A retrospective comparison demonstrated that in persons with stage I non-small cell lung cancer (NSCLC), overall survival was superior among patients undergoing lobectomy or pneumonectomy compared with patients undergoing stereotactic body radiation therapy (SBRT), but cancer-specific survival rates were similar between the two groups.

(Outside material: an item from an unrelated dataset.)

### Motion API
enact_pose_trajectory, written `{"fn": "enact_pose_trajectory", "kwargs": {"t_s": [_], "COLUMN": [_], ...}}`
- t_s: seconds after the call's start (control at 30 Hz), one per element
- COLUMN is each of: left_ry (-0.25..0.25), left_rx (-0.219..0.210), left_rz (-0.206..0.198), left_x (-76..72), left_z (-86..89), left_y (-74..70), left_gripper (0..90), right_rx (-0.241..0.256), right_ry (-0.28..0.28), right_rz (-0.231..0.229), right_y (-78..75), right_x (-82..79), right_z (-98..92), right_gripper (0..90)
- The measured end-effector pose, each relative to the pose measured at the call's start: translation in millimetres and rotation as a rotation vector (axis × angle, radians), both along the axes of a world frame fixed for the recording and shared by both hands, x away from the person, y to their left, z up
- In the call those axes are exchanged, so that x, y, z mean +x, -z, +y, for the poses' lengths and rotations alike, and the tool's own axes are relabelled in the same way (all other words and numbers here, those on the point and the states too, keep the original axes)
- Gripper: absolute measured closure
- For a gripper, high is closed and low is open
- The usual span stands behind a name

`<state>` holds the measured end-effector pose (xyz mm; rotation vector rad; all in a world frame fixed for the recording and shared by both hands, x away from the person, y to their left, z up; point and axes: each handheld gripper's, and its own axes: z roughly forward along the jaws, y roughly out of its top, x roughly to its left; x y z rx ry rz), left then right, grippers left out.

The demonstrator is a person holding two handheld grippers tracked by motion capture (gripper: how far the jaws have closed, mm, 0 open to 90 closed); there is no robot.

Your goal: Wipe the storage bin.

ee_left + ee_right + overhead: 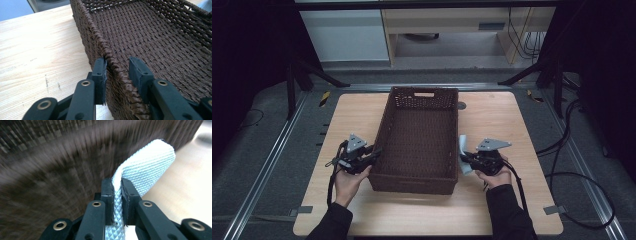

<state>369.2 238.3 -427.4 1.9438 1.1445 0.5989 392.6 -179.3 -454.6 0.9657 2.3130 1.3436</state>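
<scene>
Cloth, pale blue and woven in a fine diamond pattern, is pinched flat in the right gripper, whose fingers press together on a folded edge of it. In the high view the cloth hangs just outside the right wall of the brown wicker basket, which sits in the middle of the tabletop.

It looks light and limp: the free part bends over above the grip instead of standing straight, so it will likely droop and swing when carried. The textured weave should give the fingers decent purchase, and a hold on a doubled edge, as here, seems the safest place, since a single layer could slide out.

The left gripper straddles the braided rim of the basket's left wall near the near corner, one of its fingers outside touching the rim and the other inside with a gap left, so they are spread and not yet clamped. The basket seems stiff yet light and empty; its thick rim is the natural place to steady it, though the weave may flex a little under pressure.
</scene>
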Motion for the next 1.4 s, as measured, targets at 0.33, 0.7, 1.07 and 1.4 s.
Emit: {"fn": "enact_pose_trajectory", "kwargs": {"t_s": [0.33, 0.7, 1.07, 1.4], "left_ry": [-0.001, 0.001, 0.001, -0.003], "left_rx": [0.000, 0.004, 0.006, 0.007], "left_rz": [0.001, 0.001, 0.001, 0.001], "left_x": [-0.1, 0.0, -0.4, -0.3], "left_z": [-0.4, -0.7, -0.8, -1.8], "left_y": [-0.2, -0.4, -0.3, -0.8], "left_gripper": [66.7, 66.8, 66.7, 67.0], "right_rx": [0.013, -0.059, 0.047, -0.009], "right_ry": [-0.039, -0.044, -0.050, -0.060], "right_rz": [-0.059, 0.080, -0.063, 0.001], "right_y": [-20.4, 25.0, -19.1, 4.5], "right_x": [-16.3, -22.3, -35.7, -38.6], "right_z": [1.4, 7.7, 2.7, 6.5], "right_gripper": [82.3, 82.3, 82.2, 82.3]}}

As the researchers explained in Journal of Thoracic Oncology (2013;8[2]:192-201), they sought to compare patterns of failure (primary tumor control, local control, regional control, and distant control) between lobar resection (lobectomy or pneumonectomy) and SBRT for persons with clinical stage I NSCLC. They reviewed the records of 260 such patients who had lobar resection with lobectomy (237 subjects) or pneumonectomy (23 subjects), and 78 patients who received SBRT.

Four-year lobar local control was greater for lobar resection than for SBRT (98.7% vs 93.6%, respectively). However, the results for the other three measures were similar. Although overall survival was greater for lobar resection (63.5% vs 29.6%), cause-specific survival was similar for surgery and for radiation (81.3% vs 75.3%, respectively).

Compared with the SBRT participants, lobar resection patients were younger and healthier, and had better pulmonary function. The SBRT participants, however, had smaller tumors. Among 76 patients from each group who were matched based on tumor size, overall survival was better for the surgery patients, but no significant differences emerged between groups in terms of patterns of failure or cause-specific survival.

The investigators called for randomized trials to control for fundamental differences in comorbidity, which impact interpretation of both tumor control and survival.